67 Numerous studies have implicated

the ACE DD genotype with cardiovascular disorders, including myocardial infarction,68 hypertension, and left ventricular hypertrophy,69 and also affective disorders,70 but these associations were not consistent in all studies. A review of the literature revealed a moderate degree of increased Inhibitors,research,lifescience,medical risk for myocardial infarction and coronary heart disease associated with the ACE DD genotype in most populations.71 Recently, the impact of the ACE DD genotype on myocardial infarction was reevaluated using the paradigm of gene-gene interaction between the ACE gene variants together with the C825T polymorphism in the Gβ3 subunit in patients with coronary artery disease with Inhibitors,research,lifescience,medical and without myocardial infarction. In the combined analysis of the ACE and Gβ3 polymorphisms, the highest relative risk (odds ratio [OR] 7.5) was found in Gβ3-TT/ACE-DD carriers, suggesting that the interaction between the Gβ3 825T and the ACE D alleles Inhibitors,research,lifescience,medical increases the risk more than sevenfold and are thus a possible contributing factor for myocardial infarction.72 On the basis of our own previous results

regarding an association of the Gβ3 825T allele with affective disorders61 and a possible influence of the ID polymorphism of the ACE gene polymorphism on therapeutic outcome in affective disorders,73 we studied the interaction of both gene

variants in 201 patients with unipolar major depression and 161 ethnically Inhibitors,research,lifescience,medical matched controls.

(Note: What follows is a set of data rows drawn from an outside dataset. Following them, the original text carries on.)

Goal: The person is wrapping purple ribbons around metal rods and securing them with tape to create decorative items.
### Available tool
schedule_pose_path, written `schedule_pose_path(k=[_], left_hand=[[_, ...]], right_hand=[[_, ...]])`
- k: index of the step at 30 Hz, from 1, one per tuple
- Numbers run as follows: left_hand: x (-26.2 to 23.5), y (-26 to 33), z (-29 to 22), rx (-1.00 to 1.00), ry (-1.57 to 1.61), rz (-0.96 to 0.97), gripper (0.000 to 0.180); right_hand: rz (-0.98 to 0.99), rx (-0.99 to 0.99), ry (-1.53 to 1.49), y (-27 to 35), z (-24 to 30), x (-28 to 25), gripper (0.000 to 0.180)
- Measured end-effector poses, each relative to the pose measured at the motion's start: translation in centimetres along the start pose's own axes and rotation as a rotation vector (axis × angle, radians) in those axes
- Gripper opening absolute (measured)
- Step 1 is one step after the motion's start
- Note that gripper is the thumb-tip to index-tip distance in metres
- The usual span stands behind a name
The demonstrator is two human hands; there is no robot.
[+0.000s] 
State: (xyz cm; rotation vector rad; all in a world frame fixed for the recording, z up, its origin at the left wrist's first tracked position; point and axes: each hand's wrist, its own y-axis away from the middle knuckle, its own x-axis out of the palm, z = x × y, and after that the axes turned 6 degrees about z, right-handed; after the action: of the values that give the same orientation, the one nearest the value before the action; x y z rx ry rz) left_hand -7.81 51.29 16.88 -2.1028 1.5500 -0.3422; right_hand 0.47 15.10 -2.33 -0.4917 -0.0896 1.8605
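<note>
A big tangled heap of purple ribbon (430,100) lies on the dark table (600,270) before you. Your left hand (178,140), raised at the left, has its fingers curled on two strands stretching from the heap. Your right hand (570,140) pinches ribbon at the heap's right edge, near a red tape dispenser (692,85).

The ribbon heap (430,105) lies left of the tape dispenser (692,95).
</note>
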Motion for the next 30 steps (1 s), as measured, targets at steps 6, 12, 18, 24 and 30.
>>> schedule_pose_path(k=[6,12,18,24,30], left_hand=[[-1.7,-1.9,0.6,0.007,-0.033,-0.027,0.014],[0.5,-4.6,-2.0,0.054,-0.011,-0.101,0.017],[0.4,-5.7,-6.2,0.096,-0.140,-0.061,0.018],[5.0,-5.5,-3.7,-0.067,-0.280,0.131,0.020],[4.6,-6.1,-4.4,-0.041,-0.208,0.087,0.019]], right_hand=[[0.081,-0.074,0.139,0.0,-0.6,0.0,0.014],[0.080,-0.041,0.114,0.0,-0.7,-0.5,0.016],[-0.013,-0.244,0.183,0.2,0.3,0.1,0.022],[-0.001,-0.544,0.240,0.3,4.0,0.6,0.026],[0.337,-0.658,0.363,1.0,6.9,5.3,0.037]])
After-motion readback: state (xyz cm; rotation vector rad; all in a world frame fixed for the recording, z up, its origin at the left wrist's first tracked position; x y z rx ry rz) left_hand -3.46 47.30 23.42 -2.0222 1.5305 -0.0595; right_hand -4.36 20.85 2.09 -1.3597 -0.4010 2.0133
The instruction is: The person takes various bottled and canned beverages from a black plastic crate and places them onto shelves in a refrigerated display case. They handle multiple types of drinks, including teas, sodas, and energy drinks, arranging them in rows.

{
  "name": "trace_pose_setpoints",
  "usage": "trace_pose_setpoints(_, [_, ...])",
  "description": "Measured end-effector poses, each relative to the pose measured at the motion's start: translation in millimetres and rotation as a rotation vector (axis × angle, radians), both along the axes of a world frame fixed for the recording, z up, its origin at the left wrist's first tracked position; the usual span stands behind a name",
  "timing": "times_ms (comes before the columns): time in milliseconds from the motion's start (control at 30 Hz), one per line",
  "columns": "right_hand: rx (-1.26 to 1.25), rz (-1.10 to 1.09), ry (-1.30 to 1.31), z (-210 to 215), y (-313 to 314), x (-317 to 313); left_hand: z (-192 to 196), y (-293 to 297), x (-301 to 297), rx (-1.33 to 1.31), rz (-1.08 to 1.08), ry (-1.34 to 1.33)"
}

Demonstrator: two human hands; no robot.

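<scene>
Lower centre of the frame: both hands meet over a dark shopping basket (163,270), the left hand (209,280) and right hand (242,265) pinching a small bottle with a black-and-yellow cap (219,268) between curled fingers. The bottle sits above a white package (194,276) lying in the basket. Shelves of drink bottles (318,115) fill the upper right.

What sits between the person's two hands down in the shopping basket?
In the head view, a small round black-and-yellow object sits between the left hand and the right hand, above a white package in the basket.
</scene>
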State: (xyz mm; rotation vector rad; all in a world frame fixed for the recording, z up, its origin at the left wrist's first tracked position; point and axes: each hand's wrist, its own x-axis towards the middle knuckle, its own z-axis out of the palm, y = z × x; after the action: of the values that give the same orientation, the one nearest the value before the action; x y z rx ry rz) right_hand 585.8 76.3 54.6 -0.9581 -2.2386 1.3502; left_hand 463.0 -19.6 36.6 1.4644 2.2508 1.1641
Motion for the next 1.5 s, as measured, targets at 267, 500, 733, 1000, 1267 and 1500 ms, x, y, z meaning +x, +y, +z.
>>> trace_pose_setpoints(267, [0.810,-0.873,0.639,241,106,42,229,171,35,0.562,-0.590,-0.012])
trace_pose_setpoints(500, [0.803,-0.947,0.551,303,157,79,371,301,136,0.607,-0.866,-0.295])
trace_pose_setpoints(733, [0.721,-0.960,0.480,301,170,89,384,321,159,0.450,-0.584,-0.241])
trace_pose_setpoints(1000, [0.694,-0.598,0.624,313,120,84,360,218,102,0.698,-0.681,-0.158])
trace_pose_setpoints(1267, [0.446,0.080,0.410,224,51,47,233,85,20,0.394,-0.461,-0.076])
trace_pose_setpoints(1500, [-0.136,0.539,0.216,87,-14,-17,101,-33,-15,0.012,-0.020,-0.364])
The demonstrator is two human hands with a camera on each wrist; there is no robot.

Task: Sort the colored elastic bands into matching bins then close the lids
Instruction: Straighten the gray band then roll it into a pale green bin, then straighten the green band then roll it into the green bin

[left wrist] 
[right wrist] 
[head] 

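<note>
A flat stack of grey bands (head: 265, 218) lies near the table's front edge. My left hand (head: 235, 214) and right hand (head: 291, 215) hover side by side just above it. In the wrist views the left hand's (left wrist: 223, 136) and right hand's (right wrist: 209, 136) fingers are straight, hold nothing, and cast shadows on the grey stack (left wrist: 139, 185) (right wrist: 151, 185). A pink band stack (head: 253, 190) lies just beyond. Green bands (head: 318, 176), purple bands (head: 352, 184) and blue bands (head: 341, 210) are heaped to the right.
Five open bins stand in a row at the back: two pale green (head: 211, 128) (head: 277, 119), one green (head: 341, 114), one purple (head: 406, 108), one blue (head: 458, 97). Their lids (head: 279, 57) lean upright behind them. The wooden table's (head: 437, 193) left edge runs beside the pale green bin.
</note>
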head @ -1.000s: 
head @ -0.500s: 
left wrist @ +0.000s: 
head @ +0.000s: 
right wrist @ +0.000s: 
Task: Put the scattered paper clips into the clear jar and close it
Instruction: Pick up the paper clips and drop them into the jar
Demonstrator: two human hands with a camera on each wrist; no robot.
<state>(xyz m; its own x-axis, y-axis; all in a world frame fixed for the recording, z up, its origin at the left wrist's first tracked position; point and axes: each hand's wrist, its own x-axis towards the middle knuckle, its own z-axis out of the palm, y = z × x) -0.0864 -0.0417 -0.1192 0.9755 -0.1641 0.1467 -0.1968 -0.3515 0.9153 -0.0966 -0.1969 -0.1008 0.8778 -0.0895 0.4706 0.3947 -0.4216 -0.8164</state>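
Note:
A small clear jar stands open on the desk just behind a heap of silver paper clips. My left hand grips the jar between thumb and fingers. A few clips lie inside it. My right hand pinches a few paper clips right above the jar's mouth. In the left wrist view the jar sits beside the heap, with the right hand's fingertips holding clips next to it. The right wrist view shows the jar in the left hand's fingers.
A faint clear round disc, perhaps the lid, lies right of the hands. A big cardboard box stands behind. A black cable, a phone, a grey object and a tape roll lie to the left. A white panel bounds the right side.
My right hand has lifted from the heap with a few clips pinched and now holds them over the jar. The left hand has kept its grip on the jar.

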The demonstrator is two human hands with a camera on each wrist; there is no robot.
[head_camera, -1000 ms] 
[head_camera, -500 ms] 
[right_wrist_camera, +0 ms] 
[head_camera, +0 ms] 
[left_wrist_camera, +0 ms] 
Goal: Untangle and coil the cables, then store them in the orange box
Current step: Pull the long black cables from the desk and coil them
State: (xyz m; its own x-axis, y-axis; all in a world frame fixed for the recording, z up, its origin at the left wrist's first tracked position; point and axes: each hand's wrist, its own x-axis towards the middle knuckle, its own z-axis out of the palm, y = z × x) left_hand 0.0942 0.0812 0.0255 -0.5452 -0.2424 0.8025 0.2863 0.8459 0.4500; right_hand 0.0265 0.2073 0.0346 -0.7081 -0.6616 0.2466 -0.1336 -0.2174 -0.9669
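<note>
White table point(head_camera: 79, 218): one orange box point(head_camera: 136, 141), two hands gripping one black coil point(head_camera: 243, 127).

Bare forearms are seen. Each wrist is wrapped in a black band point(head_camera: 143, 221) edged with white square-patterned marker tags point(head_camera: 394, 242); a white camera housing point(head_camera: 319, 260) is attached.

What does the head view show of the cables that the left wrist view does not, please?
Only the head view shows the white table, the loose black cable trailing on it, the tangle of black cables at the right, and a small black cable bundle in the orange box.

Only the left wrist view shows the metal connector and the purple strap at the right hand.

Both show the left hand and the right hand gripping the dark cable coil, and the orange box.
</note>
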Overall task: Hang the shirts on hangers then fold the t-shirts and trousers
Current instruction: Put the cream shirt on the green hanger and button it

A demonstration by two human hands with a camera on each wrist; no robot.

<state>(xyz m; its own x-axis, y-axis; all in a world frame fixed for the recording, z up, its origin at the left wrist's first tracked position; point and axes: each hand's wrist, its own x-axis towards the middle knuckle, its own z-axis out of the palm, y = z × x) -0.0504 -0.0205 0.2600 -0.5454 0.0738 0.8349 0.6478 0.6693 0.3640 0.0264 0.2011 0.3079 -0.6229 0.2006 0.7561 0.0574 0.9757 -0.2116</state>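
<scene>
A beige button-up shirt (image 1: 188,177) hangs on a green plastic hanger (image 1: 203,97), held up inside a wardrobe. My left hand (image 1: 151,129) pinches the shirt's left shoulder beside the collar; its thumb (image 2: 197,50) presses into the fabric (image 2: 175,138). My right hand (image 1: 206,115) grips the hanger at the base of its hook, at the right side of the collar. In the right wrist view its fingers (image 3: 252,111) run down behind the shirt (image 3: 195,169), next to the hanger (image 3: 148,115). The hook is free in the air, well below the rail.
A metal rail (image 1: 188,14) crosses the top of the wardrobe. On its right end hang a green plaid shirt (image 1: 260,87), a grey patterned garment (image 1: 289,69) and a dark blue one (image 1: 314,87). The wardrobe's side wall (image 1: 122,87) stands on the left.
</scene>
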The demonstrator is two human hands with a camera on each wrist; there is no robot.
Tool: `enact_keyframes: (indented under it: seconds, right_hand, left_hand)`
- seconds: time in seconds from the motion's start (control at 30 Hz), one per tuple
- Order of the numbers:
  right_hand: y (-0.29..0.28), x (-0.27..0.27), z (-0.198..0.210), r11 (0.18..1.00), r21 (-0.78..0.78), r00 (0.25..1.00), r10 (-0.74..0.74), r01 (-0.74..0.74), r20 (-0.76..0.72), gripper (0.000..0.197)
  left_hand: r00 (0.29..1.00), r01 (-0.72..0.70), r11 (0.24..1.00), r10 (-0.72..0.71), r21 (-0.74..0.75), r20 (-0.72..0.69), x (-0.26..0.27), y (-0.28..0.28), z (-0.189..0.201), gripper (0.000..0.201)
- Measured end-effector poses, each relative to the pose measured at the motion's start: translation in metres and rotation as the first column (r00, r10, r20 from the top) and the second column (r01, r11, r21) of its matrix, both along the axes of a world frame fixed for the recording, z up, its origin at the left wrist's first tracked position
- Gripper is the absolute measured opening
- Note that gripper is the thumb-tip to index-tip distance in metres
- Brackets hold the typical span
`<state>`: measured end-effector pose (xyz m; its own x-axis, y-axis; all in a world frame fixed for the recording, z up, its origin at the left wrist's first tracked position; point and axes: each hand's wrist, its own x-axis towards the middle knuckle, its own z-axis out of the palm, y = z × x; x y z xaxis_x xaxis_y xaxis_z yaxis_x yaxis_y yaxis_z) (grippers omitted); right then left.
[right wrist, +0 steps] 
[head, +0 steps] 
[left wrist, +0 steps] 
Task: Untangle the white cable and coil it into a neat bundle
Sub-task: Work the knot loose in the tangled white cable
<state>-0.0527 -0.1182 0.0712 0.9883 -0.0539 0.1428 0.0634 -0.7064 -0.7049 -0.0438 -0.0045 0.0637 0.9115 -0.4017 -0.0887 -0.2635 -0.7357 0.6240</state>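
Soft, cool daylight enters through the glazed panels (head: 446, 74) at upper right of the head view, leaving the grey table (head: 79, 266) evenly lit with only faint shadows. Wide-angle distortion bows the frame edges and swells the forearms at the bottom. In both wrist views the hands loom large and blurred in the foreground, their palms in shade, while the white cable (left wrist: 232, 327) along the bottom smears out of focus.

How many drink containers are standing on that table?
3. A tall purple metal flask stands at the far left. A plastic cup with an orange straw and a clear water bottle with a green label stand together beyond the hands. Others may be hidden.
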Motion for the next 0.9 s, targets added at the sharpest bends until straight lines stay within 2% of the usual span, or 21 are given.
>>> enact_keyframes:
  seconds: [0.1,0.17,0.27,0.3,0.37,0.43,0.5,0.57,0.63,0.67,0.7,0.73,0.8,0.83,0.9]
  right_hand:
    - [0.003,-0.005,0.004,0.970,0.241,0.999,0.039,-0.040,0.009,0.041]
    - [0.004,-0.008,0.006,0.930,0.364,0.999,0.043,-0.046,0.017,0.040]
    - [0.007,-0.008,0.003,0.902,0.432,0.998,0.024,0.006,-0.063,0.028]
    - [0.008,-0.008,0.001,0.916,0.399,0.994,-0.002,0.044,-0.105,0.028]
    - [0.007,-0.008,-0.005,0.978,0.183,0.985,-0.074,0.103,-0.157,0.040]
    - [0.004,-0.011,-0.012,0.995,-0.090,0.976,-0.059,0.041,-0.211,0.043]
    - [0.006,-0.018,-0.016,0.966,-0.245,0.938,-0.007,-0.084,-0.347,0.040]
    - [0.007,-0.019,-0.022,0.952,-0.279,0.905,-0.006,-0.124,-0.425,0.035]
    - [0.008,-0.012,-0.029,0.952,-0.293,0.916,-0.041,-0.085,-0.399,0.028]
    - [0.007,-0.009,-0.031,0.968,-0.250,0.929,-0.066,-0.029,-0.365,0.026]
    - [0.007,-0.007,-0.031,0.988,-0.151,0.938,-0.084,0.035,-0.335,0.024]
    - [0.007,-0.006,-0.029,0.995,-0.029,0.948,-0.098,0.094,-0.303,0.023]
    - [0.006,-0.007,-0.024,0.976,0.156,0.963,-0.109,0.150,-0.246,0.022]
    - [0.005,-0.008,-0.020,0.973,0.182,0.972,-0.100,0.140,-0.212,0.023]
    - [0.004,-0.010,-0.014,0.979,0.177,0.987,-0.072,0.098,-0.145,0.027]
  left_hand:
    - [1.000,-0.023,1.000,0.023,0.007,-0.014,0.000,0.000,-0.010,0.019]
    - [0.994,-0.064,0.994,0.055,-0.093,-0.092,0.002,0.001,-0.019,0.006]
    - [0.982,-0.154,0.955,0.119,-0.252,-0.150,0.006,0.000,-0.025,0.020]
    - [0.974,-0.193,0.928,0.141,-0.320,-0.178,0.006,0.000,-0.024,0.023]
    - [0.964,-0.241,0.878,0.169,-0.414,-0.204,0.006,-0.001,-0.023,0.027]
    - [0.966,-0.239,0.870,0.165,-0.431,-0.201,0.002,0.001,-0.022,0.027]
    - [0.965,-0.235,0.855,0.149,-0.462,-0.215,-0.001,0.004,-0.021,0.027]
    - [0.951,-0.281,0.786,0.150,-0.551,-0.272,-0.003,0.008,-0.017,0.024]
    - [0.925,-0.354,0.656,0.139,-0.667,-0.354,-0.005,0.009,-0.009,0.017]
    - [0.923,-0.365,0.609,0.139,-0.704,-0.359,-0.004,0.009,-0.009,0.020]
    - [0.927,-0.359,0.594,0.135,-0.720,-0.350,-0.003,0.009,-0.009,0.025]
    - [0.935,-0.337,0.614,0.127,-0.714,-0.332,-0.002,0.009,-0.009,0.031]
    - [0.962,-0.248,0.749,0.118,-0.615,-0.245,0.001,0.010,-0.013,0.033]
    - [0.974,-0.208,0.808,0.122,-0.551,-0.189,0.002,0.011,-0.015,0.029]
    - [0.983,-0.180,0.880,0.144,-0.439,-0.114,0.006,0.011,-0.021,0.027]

Interestingly, in depressed patients, we observed a combined action of ACE and Gβ3 genotypes: ACE-ID and DD/Gβ3-TT carriers were more than four times more frequent in the depressed group than in the controls (crude OR=5.83; 95% confidence interval 1.99-17.08; P=0.0002).62 As our study was carried Inhibitors,research,lifescience,medical out in depressed patients without serious cardiovascular impairment, we are currently unable to predict whether this combined action of the ACE ID/DD and Gβ3 TT genotype increases the risk for both disorders. Nevertheless, our study is the first report of the same allelic combination of two genes that increase the risk for myocardial infarction72 and the vulnerability for depressive disorder, and this could be one missing link for the interaction. Summary and conclusion With respect to the multiple interactions see more between brain and body, it is plausible that polymorphisms in genes coding for proteins that regulate or modulate these interactions have a tremendous influence on susceptibility, pathophysiology, or comorbidity of somatic and psychiatric disorders. Thus, variants in several candidate genes that have repeatedly been associated with psychiatric SAHA HDAC purchase disorders may also be successfully investigated in somatic disorders or vice versa.